Yu, Kailiang, Carr, David, Anderegg, William, Tully, Katherine, D’Odorico, Paolo
Plant and soil 2018 v.427 no.1-2 pp. 321-333
Bromus hordeaceus subsp. hordeaceus, C3 plants, Mesembryanthemum crystallinum, biomass, carboxylation, drought, grasses, growing season, models, rain, seedlings, soil texture, water stress
BACKGROUND AND AIMS: We investigated the response of a model facultative CAM plant (Mesembryanthemum crystallinum) and its competition with a C₃ grass (Bromus mollis) to changes in rainfall regime. METHODS: Seedlings of M. crystallinum and B. mollis in both monoculture and mixtures growing in shallow and deep pots were subjected to three levels of intra-seasonal rainfall variability and rainfall seasonality in both high water and low water conditions. Response of plants were evaluated by nocturnal carboxylation and biomass. RESULTS: A high rate of water drainage beneath root zones in coarse soil led to a negative response of M. crystallinum and B. mollis in monoculture under increased intra-seasonal rainfall variability.
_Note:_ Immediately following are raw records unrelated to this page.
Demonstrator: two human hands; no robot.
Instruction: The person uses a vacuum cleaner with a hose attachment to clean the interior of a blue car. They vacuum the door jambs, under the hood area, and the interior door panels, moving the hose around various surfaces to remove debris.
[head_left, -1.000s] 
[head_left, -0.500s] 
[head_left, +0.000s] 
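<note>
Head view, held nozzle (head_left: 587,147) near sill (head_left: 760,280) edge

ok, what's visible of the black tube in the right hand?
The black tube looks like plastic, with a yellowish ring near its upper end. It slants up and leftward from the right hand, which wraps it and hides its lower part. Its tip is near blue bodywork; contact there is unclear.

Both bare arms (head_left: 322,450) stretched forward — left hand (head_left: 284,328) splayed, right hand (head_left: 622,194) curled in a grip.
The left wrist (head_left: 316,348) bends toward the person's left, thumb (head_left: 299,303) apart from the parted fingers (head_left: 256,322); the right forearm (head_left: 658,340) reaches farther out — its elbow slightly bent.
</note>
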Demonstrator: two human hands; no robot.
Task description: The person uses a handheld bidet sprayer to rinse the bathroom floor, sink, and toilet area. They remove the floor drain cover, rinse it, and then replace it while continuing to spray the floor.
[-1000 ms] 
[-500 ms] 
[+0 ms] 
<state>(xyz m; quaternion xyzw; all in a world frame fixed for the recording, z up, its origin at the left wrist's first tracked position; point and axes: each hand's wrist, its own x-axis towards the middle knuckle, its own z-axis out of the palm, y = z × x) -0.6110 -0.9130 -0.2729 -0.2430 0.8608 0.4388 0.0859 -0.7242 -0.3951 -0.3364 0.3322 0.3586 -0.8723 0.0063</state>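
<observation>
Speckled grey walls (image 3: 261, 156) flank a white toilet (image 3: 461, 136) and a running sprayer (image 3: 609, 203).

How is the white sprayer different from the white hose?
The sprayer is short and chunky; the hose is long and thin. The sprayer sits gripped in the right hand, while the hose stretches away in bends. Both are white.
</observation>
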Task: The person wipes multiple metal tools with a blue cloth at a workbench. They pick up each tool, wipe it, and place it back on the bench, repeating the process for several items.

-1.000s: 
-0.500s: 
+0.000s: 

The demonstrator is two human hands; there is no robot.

Seasonal rainfall shifts to later dates during the growing season generally favored the growth of M. crystallinum and B. mollis in monoculture, with the exception of high water stress conditions whereby drought-intolerant species B. mollis was disfavored. Rainfall seasonality but not intra-seasonal rainfall variability affected nocturnal carboxylation by M. crystallinum in monoculture. CONCLUSIONS: We suggest that soil texture, root depth, and rainfall gradient are important mediators of plant growth under increased intra-seasonal rainfall variability. Drought severity and the ability of a plant to tolerate drought and can greatly affect its response to the seasonal timing of rainfall. Nocturnal carboxylation by M. crystallinum in response to rainfall variability depends on the timescale.